I will be hiding out in your lair for a while, just keeping a low profile.
Don't tell Boss that I am here.

Steve the Intern - Origin of Steve
There is a legend amongst the dragons who work in Tempest Spire. It's a story every new intern hears, and at first none believe it-- but word gets around, and strange things happen, and it's never long before they learn that the Monster of Tempest Spire isn't just some office hazing ritual.

A flash of brilliant red in the darkness. The evil glint of Lightning eyes under a desk. The absent click of nails long after everyone else has gone home for the night. Of course, nobody can say for sure that what they saw was Steve, but everyone wants to assume.

It's a good thing he's just bent on disrupting office work.

Steve is the bane of productivity under the Stormcatcher's watchful eye. He's fast, smart, and scarily nimble for a Ridgeback. It's general knowledge that he's male, and a few reliable witnesses claim he's red.
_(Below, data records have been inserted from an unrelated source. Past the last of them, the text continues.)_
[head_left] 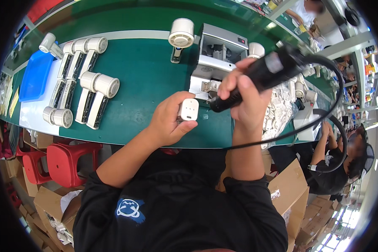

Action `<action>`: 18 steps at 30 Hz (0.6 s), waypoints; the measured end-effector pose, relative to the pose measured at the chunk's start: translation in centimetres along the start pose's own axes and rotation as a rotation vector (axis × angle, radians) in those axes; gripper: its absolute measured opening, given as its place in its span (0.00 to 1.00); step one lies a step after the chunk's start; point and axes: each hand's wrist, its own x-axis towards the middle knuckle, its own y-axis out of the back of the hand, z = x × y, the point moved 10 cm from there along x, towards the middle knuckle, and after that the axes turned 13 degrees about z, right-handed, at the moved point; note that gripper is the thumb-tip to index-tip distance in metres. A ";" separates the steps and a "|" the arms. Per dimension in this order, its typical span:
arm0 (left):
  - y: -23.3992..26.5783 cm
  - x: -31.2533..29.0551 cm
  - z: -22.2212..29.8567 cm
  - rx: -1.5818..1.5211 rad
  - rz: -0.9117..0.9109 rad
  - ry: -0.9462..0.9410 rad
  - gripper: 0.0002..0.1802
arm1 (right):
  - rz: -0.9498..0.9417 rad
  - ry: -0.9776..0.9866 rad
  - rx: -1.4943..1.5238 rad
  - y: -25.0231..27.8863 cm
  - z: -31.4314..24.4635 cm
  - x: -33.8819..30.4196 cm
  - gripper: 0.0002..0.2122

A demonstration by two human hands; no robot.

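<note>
My left hand (164, 117) is closed round a handheld fan (190, 108). Its white end face, with small holes and a dark slot, points up toward me; most of its body is hidden. My right hand (253, 98) grips a black electric screwdriver (273, 69) with a cable at its rear. The tool slants down to the left, and its tip stays apart from the fan, to the right of it. Just beyond both hands stands a grey metal box, likely a screw feeder (222, 48), with an open top compartment.
Several white fans with open handles (97, 98) lie left on the green table (149, 75), near a blue tray (37, 75). One fan (181, 33) is beside the feeder. White parts (277, 109) are heaped right. Red stools (67, 164), cardboard boxes (287, 189) and a co-worker (336, 155) are nearby.
</note>
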 end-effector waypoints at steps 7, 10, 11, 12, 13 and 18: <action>-0.4 0.3 0.3 0.032 -0.022 0.002 0.27 | -0.271 0.175 0.340 -5.2 -8.2 -1.2 0.25; -0.6 0.0 -0.2 0.014 -0.047 0.013 0.27 | -0.296 0.162 0.318 -6.6 -7.4 -1.5 0.25; -0.4 0.0 -0.3 0.017 -0.038 0.014 0.27 | -0.305 0.159 0.318 -6.8 -7.2 -1.6 0.25; -0.7 0.1 -0.1 0.014 -0.054 0.011 0.27 | -0.282 0.153 0.310 -6.6 -7.2 -1.6 0.25; -1.0 0.2 0.0 0.011 -0.070 0.010 0.27 | -0.258 0.148 0.301 -6.3 -7.2 -1.5 0.25; -1.3 0.2 0.0 0.003 -0.117 0.030 0.27 | -0.304 0.151 0.240 -6.9 -7.2 -1.7 0.22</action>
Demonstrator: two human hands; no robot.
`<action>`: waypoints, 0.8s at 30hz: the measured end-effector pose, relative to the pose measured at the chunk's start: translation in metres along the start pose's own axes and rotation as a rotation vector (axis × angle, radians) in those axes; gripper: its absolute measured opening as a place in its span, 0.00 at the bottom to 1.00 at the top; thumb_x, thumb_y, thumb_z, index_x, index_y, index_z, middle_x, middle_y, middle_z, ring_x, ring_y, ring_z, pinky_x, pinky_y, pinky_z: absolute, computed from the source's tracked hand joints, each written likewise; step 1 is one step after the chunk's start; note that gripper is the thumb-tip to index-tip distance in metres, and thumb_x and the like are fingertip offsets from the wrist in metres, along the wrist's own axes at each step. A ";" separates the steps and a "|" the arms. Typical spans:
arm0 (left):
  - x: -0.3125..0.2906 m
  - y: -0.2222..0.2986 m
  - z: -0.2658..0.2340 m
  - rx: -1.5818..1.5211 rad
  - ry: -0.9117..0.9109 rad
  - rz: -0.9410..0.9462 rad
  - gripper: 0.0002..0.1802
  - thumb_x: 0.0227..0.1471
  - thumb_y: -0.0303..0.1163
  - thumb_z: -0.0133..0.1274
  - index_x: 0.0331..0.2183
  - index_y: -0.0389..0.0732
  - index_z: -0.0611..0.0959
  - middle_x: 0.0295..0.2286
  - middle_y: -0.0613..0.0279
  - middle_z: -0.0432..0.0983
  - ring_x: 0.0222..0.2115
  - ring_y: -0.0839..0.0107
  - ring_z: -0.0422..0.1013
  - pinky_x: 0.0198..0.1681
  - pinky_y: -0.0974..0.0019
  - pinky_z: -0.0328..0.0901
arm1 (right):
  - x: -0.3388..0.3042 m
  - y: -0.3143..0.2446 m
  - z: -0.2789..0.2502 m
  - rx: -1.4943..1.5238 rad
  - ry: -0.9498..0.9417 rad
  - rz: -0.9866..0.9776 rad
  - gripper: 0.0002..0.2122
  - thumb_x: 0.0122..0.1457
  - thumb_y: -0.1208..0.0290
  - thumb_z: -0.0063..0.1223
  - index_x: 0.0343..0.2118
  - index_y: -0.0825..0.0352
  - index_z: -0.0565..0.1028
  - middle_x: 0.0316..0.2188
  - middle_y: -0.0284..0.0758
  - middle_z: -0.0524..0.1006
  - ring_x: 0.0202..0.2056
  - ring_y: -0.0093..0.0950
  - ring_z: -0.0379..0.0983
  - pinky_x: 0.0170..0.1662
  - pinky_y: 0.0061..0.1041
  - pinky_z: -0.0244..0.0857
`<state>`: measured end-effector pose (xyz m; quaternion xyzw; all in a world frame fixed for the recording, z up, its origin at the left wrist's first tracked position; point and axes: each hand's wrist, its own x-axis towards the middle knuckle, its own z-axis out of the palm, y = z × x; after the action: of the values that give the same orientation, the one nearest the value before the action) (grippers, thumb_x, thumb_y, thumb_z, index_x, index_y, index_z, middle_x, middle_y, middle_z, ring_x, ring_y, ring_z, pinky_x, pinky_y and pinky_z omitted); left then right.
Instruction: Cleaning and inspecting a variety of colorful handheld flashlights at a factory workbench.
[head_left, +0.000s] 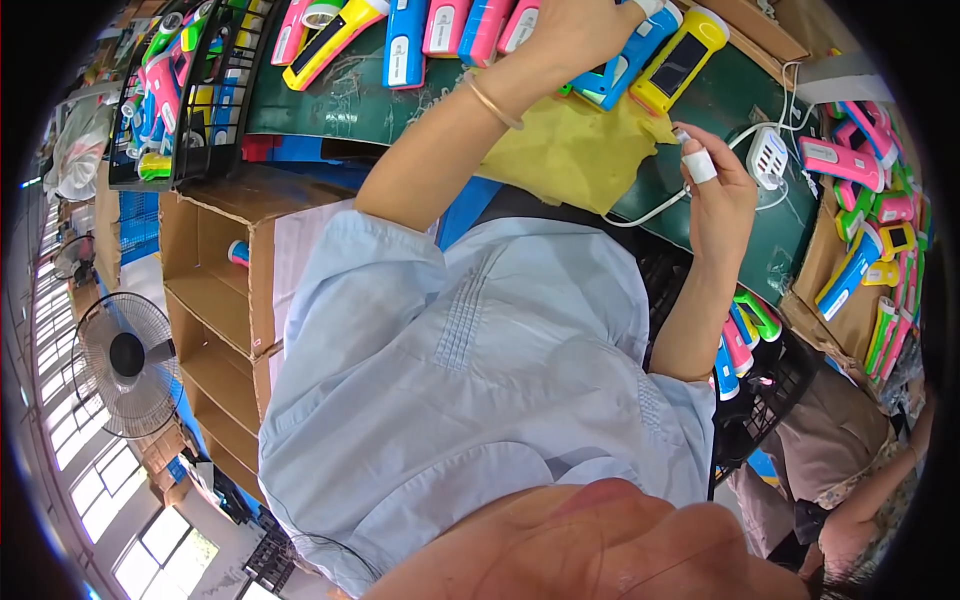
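Note:
My left hand (585, 38), a bracelet on its wrist, reaches to the top edge of the picture, which cuts off part of it. Its fingers curl over a blue flashlight (628, 72), one taped white at the tip. A yellow flashlight (680, 62) with a dark panel lies just right of it. My right hand (722, 190) is closed in a pinch by the yellow cloth (575, 150). At its fingertips is a small grey-and-white piece, too small to name. White tape wraps one finger. A white cable (655, 211) passes behind this hand.
Pink, blue and yellow flashlights (405, 45) line the green table (330, 112). A white charging hub (768, 158) with cables sits at right, beside a carton of flashlights (838, 215). Left are a black crate (205, 135), cardboard shelves (215, 290) and a fan (125, 355). Another person (835, 440) is at lower right.

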<state>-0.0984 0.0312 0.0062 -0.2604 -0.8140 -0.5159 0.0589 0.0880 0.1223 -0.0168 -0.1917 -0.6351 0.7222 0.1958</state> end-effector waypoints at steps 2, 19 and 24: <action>-0.005 0.025 -0.007 -0.533 -0.185 -0.345 0.25 0.48 0.33 0.52 0.44 0.30 0.64 0.37 0.47 0.68 0.37 0.60 0.68 0.41 0.62 0.64 | 0.003 0.002 -0.003 0.062 -0.002 0.006 0.07 0.53 0.76 0.53 0.35 0.71 0.76 0.28 0.27 0.73 0.24 0.13 0.61 0.27 0.11 0.52; -0.058 0.021 -0.018 -1.015 -0.322 -0.425 0.14 0.57 0.39 0.43 0.40 0.39 0.70 0.27 0.63 0.70 0.25 0.75 0.69 0.27 0.72 0.67 | -0.009 -0.054 0.015 -0.488 -0.168 -0.417 0.06 0.43 0.84 0.54 0.26 0.69 0.74 0.23 0.36 0.72 0.25 0.30 0.69 0.27 0.22 0.63; -0.062 0.026 -0.011 -0.988 -0.335 -0.545 0.14 0.56 0.39 0.44 0.39 0.39 0.69 0.27 0.65 0.68 0.25 0.76 0.68 0.27 0.73 0.66 | 0.007 -0.038 0.025 -0.923 -0.028 -0.841 0.09 0.41 0.82 0.53 0.28 0.68 0.74 0.26 0.37 0.72 0.28 0.35 0.69 0.31 0.29 0.64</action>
<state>-0.0346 0.0074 0.0094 -0.1164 -0.5129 -0.7825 -0.3334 0.0707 0.1094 0.0238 0.0196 -0.9052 0.2370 0.3521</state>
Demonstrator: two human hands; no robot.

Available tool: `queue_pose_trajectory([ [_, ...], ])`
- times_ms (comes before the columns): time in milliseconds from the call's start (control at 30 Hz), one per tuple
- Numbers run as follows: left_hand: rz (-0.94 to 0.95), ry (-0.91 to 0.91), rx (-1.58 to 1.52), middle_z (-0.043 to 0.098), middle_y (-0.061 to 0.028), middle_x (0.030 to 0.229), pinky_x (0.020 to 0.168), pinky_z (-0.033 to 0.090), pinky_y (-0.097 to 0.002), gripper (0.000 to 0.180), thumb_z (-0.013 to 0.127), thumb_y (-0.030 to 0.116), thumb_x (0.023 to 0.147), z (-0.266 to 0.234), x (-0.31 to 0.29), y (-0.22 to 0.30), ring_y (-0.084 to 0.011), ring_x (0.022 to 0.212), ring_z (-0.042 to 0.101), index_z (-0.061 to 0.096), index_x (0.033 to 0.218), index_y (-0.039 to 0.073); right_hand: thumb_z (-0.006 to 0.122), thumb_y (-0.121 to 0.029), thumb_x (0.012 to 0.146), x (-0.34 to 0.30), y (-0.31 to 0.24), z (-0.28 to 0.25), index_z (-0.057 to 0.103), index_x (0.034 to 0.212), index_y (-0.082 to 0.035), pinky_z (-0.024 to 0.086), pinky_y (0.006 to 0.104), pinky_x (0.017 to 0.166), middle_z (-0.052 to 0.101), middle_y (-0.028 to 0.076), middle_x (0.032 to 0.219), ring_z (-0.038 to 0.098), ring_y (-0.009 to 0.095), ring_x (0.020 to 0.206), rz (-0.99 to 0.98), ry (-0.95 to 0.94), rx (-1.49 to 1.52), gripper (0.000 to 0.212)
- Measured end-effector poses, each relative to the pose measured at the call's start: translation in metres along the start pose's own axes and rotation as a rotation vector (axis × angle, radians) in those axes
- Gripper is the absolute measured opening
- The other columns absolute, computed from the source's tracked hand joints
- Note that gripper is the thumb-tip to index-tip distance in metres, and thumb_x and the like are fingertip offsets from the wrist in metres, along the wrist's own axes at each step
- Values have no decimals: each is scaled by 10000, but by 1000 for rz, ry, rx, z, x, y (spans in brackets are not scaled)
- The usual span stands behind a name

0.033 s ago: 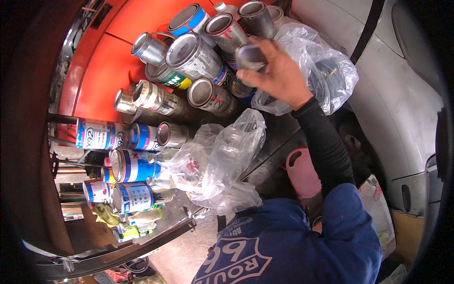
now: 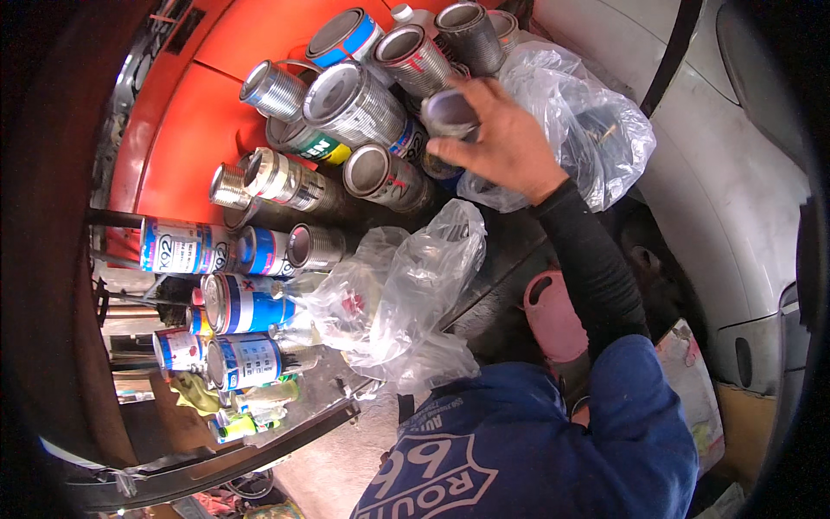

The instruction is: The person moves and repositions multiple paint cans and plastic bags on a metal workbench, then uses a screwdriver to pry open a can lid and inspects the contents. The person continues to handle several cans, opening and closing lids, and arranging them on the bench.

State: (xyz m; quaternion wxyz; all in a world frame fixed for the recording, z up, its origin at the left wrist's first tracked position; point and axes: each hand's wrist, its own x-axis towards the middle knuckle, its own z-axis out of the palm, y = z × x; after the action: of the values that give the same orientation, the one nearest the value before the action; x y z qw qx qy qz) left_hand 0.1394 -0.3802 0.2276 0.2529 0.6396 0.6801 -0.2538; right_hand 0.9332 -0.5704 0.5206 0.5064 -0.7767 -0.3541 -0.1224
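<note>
A small open metal can (image 2: 450, 112) with a pale grey inside is in my right hand (image 2: 510, 143), thumb on its near side and fingers on its far side. It is over other cans, partly hidden by the hand; whether it rests on them I cannot tell. Right beside it are a ribbed grey can with red marks (image 2: 413, 60) and a dark ribbed can (image 2: 469, 39). A large ribbed can (image 2: 350, 99) stands to the left, and a grey can with a red mark (image 2: 385, 177) nearer me. My left hand is out of view.
Clear plastic bags lie right of my hand (image 2: 579, 121) and at the front of the cans (image 2: 398, 294). Several blue-labelled paint cans (image 2: 251, 303) stand on the left. A pink plastic piece (image 2: 555, 316) is below my forearm. A pale car body (image 2: 683, 173) borders the right.
My right hand and the small can have moved slightly left and down in the picture. The other cans and bags stay as they were.
</note>
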Motion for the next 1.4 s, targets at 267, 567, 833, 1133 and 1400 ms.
queue_pose_trajectory([
  [267,2,-26,9,446,-231,1514,1142,344,-593,1001,775,658,689,5,-1,8,-463,1397,408,441,1507,189,785,-524,785,9,-32,16,583,1342,-45,415,549,1013,570,160,1317,517,369,1230,-335,49,-345,763],
  [567,58,-109,4,433,-207,1537,1157,317,-600,969,744,693,700,34,16,47,-454,1411,391,461,1501,227,741,-644,784,97,-108,57,478,1487,-56,396,539,980,652,210,1283,566,358,1265,-219,-159,-793,953],
  [833,97,-198,3,421,-185,1557,1169,293,-608,943,717,724,710,61,13,47,-445,1425,377,478,1496,261,745,-604,777,111,-116,65,499,1452,-52,508,535,990,638,283,1247,628,449,1186,-177,-52,-661,906],
  [1133,183,-308,83,408,-161,1579,1183,266,-615,915,686,759,721,61,4,37,-436,1439,360,498,1490,299,785,-314,880,116,-209,1,413,1476,64,442,363,1102,612,224,1361,583,294,1279,-292,-257,182,798],
  [1400,307,-396,155,396,-139,1599,1196,242,-622,892,658,790,731,48,-13,51,-427,1453,345,516,1485,333,822,-370,790,-66,-262,109,444,1491,-11,474,416,1059,544,218,1389,575,345,1270,-560,-907,459,874],
])
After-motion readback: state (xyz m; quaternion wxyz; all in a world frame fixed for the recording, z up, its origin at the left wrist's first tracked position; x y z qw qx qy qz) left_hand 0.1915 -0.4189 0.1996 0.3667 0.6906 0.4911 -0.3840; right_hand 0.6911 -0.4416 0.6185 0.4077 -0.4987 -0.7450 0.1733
Most of the workers absolutely despise him, but there's always the odd dragon who laughs at his pranks and appreciates the breaks in monotony he provides (though nobody's happy when he messes with the coffee). If a seemingly benevolent dragon is deemed trustworthy enough, they will be invited to join a secret organization known as the Cult of Steve. Though they have no direct contact with the dragon they idolize, they have pledged to help him in any way they can, and perhaps an eighth of the pranks attributed to Steve are actually executed by his followers.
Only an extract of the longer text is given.